The exact millimetre measurement of the long side of Cn is given by $\left \lfloor 1000/(2^{(4n-3)/8})+0.2 \right \rfloor$.

## Tolerances

The tolerances specified in the standard are:

• ±1.5 mm for dimensions up to 150 mm,
• ±2.0 mm for lengths in the range 150 to 600 mm, and
• ±3.0 mm for any dimension above 600 mm.

## A, B, C comparison

ISO/DIN paper sizes in millimetres and in inches
A Series Formats B Series Formats C Series Formats
size mm inches mm inches mm inches
0 841 × 1189 33.1 × 46.8 1000 × 1414 39.4 × 55.7 917 × 1297 36.1 × 51.1
1 594 × 841 23.4 × 33.1 707 × 1000 27.8 × 39.4 648 × 917 25.5 × 36.1
2 420 × 594 16.5 × 23.4 500 × 707 19.7 × 27.8 458 × 648 18.0 × 25.5
3 297 × 420 11.7 × 16.5 353 × 500 13.9 × 19.7 324 × 458 12.8 × 18.0
4 210 × 297 8.3 × 11.7 250 × 353 9.8 × 13.9 229 × 324 9.0 × 12.8
5 148 × 210 5.8 × 8.3 176 × 250 6.9 × 9.8 162 × 229 6.4 × 9.0
6 105 × 148 4.1 × 5.8 125 × 176 4.9 × 6.9 114 × 162 4.5 × 6.4
7 74 × 105 2.9 × 4.1 88 × 125 3.5 × 4.9 81 × 114 3.2 × 4.5
8 52 × 74 2.0 × 2.9 62 × 88 2.4 × 3.5 57 × 81 2.2 × 3.2
9 37 × 52 1.5 × 2.0 44 × 62 1.7 × 2.4 40 × 57 1.6 × 2.2
10 26 × 37 1.0 × 1.5 31 × 44 1.2 × 1.7 28 × 40 1.1 × 1.6

## Application

Before the adoption of ISO 216, many different paper formats were used internationally. These formats did not fit into a coherent system and were defined in terms of non-metric units.

The ISO 216 formats are organized around the ratio $1:\sqrt{2}$; two sheets next to each other together have the same ratio, sideways. In scaled photocopying, for example, two A4 sheets in reduced size fit exactly onto one A4 sheet, an A4 sheet in magnified size onto an A3 sheet, and an A5 sheet scaled up onto a A4 sheet, in each case there is neither waste nor want.
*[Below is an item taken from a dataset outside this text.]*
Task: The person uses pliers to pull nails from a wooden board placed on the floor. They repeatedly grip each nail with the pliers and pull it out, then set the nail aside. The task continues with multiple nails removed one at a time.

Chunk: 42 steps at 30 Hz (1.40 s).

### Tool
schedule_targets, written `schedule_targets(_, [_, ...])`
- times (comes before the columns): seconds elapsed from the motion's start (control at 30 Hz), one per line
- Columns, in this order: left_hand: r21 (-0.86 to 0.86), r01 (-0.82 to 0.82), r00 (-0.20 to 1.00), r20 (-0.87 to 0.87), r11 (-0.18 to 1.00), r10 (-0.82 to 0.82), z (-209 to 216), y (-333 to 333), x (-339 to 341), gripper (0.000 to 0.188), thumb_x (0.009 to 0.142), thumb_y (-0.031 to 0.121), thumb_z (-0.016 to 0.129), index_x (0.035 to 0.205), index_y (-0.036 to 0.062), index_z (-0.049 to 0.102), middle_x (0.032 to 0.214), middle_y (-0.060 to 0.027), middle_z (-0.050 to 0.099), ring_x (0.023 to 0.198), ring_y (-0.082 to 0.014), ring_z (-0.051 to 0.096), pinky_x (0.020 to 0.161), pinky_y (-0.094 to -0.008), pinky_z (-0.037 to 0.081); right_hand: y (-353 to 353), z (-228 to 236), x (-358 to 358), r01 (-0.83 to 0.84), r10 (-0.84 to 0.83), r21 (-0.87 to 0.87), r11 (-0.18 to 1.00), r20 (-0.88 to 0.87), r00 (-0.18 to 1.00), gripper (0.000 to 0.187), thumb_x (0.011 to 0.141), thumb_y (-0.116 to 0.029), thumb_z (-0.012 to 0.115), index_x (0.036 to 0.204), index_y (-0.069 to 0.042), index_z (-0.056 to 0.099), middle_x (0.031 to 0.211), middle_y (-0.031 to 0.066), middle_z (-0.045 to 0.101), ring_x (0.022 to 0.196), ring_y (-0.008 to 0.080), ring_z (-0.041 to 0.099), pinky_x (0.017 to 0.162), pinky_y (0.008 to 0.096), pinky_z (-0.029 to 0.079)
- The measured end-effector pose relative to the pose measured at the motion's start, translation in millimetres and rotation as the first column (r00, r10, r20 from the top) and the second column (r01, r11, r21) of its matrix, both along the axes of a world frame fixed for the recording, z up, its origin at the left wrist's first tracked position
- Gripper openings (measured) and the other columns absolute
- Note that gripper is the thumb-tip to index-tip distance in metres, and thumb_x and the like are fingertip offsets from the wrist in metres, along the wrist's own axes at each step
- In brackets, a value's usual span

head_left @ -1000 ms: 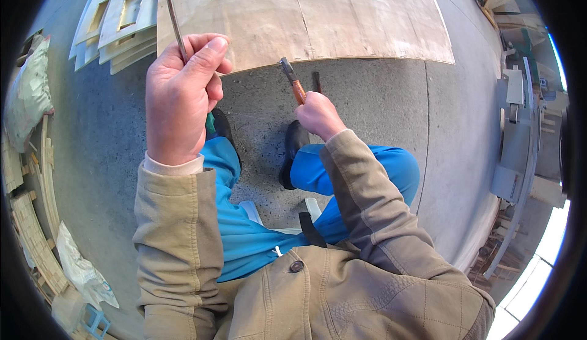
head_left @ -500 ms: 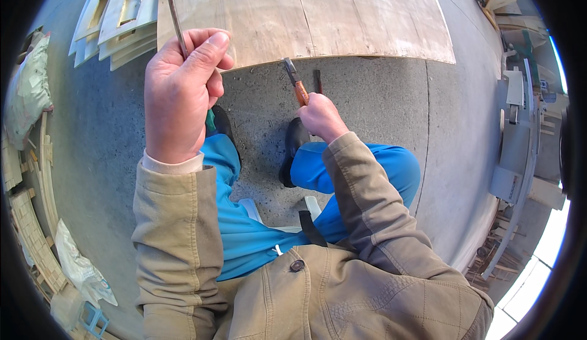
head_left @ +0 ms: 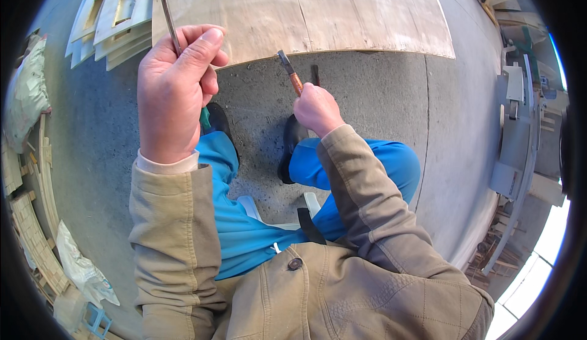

The principal countries not generally using the ISO paper sizes are the United States and Canada, which use the Letter, Legal and Executive system. (Canada uses a P-series of sizes, which are the US paper sizes rounded to metric dimensions.)

Rectangular sheets of paper with the ratio $1:\sqrt{2}$ are popular in paper folding, where they are sometimes called "A4 rectangles" or "silver rectangles".[3] (Confusingly, "silver rectangle" can also refer to a rectangle in the proportion $1:(1+\sqrt{2})$), known as the silver ratio.)